→ **Exercise prompt**
In the response, the entries must appear exactly as supplied.

→ **Given records**
=======
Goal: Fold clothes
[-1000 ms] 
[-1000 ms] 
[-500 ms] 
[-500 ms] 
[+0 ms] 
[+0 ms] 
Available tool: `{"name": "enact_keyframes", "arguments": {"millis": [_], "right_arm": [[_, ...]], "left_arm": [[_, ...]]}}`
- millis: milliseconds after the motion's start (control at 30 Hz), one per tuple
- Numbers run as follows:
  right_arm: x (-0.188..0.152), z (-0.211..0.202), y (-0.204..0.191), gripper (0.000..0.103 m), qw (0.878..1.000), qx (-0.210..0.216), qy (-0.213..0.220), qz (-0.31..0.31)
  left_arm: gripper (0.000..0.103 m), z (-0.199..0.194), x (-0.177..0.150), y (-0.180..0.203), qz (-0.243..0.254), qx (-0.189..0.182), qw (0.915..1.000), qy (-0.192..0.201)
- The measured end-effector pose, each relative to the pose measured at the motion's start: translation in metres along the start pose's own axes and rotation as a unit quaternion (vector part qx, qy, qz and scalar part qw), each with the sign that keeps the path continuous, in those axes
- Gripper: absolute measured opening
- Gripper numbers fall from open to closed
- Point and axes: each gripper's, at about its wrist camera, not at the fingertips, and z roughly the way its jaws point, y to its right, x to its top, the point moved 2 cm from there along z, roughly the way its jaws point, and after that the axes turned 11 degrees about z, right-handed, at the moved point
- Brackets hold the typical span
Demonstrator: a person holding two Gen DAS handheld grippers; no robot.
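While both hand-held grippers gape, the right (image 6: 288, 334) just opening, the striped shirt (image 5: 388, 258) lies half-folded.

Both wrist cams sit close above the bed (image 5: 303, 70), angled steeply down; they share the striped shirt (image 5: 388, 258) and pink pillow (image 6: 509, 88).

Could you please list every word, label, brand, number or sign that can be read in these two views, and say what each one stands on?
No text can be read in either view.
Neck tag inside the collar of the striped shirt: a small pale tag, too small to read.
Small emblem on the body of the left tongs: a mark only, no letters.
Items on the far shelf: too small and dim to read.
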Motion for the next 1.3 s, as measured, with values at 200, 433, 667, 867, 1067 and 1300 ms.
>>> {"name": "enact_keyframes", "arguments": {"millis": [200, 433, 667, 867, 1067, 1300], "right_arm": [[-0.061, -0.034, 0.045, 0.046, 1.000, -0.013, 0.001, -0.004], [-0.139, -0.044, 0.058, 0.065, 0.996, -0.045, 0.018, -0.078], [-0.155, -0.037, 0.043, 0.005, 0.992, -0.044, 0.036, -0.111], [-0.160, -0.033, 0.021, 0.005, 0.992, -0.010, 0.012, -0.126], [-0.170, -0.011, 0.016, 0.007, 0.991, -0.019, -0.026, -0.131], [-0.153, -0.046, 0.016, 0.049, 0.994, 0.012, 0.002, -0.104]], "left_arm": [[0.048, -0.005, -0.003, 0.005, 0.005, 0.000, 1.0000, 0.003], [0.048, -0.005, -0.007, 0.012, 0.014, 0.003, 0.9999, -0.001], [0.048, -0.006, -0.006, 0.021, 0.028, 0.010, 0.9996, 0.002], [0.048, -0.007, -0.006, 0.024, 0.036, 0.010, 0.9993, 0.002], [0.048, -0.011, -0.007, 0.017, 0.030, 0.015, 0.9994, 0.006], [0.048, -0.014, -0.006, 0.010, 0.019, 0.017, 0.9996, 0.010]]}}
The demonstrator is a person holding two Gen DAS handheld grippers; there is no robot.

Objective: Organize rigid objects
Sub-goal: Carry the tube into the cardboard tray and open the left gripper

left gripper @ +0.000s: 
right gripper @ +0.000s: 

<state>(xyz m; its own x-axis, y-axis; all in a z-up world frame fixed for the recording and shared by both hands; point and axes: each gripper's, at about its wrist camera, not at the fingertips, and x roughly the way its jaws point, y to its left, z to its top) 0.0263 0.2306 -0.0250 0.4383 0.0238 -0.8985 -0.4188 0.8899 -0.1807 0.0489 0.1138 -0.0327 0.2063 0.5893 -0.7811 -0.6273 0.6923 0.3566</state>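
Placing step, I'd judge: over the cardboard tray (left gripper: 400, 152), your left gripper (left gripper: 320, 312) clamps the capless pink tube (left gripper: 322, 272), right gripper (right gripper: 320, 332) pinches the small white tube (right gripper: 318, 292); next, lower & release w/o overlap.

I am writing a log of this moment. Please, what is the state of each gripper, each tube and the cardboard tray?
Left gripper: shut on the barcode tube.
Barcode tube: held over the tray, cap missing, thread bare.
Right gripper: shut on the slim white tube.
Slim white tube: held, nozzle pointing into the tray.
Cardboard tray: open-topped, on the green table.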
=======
→ **Answer box**
Goal: Fold clothes
[-1000 ms] 
[-1000 ms] 
[-500 ms] 
[-500 ms] 
[+0 ms] 
[+0 ms] 
Available tool: `{"name": "enact_keyframes", "arguments": {"millis": [_], "right_arm": [[_, ...]], "left_arm": [[_, ...]]}}`
- millis: milliseconds after the motion's start (control at 30 Hz), one per tuple
- Numbers run as follows:
  right_arm: x (-0.188..0.152), z (-0.211..0.202), y (-0.204..0.191), gripper (0.000..0.103 m), qw (0.878..1.000), qx (-0.210..0.216), qy (-0.213..0.220), qz (-0.31..0.31)
  left_arm: gripper (0.000..0.103 m), z (-0.199..0.194), x (-0.177..0.150), y (-0.180..0.203), qz (-0.243..0.254), qx (-0.189..0.182), qw (0.915..1.000), qy (-0.192..0.201)
- The measured end-effector pose, each relative to the pose measured at the motion's start: translation in metres along the start pose's own axes and rotation as a unit quaternion (vector part qx, qy, qz and scalar part qw), each with the sign that keeps the path continuous, in those axes
- Gripper: absolute measured opening
- Gripper numbers fall from open to closed
- Point and axes: each gripper's, at about its wrist camera, not at the fingertips, and z roughly the way its jaws point, y to its right, x to its top, the point moved 2 cm from there along z, roughly the way its jaws point, and after that the axes turned 11 degrees about z, right-handed, at the moved point
- Brackets hold the typical span
Demonstrator: a person holding two Gen DAS handheld grippers; no robot.
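While both hand-held grippers gape, the right (image 6: 288, 334) just opening, the striped shirt (image 5: 388, 258) lies half-folded.

Both wrist cams sit close above the bed (image 5: 303, 70), angled steeply down; they share the striped shirt (image 5: 388, 258) and pink pillow (image 6: 509, 88).

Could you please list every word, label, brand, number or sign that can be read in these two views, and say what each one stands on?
No text can be read in either view.
Neck tag inside the collar of the striped shirt: a small pale tag, too small to read.
Small emblem on the body of the left tongs: a mark only, no letters.
Items on the far shelf: too small and dim to read.
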Motion for the next 1.3 s, as measured, with values at 200, 433, 667, 867, 1067 and 1300 ms.
>>> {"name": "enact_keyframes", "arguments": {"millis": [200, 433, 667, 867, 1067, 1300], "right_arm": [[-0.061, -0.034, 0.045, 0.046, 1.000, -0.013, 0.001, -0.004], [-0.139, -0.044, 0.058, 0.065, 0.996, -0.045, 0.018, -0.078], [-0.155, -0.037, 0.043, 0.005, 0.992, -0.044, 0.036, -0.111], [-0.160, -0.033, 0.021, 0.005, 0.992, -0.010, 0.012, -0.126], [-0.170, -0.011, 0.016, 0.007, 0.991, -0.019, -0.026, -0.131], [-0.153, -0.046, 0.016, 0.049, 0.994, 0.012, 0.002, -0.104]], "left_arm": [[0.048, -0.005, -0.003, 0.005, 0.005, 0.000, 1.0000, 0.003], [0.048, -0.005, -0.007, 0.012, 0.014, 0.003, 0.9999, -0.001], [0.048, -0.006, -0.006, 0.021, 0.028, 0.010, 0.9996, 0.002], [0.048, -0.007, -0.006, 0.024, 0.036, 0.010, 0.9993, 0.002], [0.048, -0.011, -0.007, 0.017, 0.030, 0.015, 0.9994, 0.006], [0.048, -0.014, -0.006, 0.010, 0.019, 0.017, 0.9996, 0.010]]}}
The demonstrator is a person holding two Gen DAS handheld grippers; there is no robot.

Objective: Organize rigid objects
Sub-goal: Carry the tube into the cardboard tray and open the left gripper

left gripper @ +0.000s: 
right gripper @ +0.000s: 

<state>(xyz m; its own x-axis, y-axis; all in a z-up world frame fixed for the recording and shared by both hands; point and axes: each gripper's, at about its wrist camera, not at the fingertips, and x roughly the way its jaws point, y to its left, z to its top) 0.0263 0.2306 -0.0250 0.4383 0.0238 -0.8985 -0.4188 0.8899 -0.1807 0.0489 0.1138 -0.0327 0.2063 0.5893 -0.7811 -0.6273 0.6923 0.3566</state>
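Placing step, I'd judge: over the cardboard tray (left gripper: 400, 152), your left gripper (left gripper: 320, 312) clamps the capless pink tube (left gripper: 322, 272), right gripper (right gripper: 320, 332) pinches the small white tube (right gripper: 318, 292); next, lower & release w/o overlap.

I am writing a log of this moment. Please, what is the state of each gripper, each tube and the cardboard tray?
Left gripper: shut on the barcode tube.
Barcode tube: held over the tray, cap missing, thread bare.
Right gripper: shut on the slim white tube.
Slim white tube: held, nozzle pointing into the tray.
Cardboard tray: open-topped, on the green table.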

The answer was given in full.